YOUR GOAL: The answer must consist of every line in the records below that contains the string "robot".

Segment Start: DATA EXCERPTS

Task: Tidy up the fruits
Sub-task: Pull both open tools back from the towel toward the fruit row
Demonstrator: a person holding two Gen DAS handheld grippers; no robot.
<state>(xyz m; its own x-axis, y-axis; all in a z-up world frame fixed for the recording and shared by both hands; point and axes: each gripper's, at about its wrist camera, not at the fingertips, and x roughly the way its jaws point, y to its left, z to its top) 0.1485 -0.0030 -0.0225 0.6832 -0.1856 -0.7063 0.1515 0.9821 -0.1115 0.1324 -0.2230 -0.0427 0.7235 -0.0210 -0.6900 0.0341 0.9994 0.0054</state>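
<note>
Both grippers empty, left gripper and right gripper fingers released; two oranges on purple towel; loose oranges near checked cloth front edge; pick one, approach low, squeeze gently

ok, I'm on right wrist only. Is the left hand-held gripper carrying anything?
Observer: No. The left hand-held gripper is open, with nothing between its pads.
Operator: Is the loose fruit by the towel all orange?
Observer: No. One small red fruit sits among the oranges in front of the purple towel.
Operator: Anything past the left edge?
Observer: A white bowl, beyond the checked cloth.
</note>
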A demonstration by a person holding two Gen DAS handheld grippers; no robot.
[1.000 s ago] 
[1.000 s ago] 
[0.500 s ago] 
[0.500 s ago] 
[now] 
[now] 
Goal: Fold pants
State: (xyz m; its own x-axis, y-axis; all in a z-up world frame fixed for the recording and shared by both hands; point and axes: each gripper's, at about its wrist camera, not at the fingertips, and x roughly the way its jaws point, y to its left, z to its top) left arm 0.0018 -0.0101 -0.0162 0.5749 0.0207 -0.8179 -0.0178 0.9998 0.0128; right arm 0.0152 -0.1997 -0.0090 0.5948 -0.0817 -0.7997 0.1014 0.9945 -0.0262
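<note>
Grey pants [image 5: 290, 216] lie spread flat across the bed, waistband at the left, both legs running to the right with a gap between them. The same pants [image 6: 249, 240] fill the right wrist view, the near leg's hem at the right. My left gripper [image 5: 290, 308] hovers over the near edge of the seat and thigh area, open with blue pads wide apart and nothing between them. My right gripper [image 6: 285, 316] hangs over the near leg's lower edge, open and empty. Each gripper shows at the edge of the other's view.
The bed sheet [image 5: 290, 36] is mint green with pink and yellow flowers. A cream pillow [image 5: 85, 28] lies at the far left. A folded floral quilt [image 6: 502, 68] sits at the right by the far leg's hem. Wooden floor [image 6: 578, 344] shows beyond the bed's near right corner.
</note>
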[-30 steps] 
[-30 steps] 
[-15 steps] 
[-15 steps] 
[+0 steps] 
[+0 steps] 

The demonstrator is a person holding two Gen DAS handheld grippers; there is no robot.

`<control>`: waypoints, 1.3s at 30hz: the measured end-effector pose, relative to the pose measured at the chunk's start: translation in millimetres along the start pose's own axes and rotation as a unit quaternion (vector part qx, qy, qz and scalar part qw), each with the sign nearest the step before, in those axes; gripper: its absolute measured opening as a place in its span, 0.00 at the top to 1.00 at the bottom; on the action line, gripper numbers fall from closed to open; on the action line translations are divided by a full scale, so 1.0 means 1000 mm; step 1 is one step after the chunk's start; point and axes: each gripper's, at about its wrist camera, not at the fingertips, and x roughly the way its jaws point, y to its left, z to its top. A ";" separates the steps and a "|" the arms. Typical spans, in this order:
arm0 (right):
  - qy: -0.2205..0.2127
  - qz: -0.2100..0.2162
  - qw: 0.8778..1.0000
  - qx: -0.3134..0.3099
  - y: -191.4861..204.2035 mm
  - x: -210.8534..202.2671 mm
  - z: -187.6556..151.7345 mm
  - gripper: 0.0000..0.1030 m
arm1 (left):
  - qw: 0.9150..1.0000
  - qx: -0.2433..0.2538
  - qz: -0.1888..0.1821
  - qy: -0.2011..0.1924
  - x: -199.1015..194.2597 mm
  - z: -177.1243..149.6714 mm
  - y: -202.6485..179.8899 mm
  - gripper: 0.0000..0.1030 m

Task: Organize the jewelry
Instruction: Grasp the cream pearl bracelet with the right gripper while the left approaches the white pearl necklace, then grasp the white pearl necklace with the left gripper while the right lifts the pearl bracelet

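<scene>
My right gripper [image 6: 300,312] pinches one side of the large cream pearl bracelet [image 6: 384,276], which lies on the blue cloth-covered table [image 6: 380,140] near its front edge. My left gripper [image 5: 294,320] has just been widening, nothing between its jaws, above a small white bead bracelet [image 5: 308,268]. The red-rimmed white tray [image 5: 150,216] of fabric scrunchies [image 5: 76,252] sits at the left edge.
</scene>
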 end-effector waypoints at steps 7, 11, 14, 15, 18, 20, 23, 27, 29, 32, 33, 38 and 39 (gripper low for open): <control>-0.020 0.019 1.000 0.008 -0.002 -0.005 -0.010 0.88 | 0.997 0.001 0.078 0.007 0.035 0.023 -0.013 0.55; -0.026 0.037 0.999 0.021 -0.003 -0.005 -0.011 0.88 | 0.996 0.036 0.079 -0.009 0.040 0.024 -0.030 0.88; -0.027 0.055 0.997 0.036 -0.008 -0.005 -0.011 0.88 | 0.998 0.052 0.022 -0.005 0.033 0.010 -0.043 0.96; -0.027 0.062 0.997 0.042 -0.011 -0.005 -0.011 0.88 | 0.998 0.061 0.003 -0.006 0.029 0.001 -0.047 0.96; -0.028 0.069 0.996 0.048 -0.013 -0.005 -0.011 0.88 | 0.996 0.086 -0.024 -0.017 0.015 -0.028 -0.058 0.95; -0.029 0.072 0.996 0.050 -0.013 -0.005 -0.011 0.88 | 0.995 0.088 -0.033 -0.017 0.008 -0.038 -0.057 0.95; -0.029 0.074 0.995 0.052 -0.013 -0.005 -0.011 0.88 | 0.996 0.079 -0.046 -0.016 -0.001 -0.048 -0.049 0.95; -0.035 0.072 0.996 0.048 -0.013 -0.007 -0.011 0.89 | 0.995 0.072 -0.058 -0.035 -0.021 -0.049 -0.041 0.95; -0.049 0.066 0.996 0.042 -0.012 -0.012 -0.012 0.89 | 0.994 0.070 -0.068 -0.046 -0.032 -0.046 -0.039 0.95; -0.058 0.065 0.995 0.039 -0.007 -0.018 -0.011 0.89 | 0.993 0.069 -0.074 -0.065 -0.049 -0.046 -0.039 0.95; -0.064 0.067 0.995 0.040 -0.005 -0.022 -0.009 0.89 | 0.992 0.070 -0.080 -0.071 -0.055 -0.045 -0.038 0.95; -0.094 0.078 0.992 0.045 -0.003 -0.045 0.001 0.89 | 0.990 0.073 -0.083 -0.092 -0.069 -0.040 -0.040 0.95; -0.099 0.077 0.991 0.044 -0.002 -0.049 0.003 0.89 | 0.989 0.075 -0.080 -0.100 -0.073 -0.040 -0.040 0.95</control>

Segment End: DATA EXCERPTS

SOLUTION TO THIS EXERCISE:
Demonstrator: a person holding two Gen DAS handheld grippers; no robot.
A demonstration by a person holding two Gen DAS handheld grippers; no robot.
The demonstrator is a person holding two Gen DAS handheld grippers; there is no robot.

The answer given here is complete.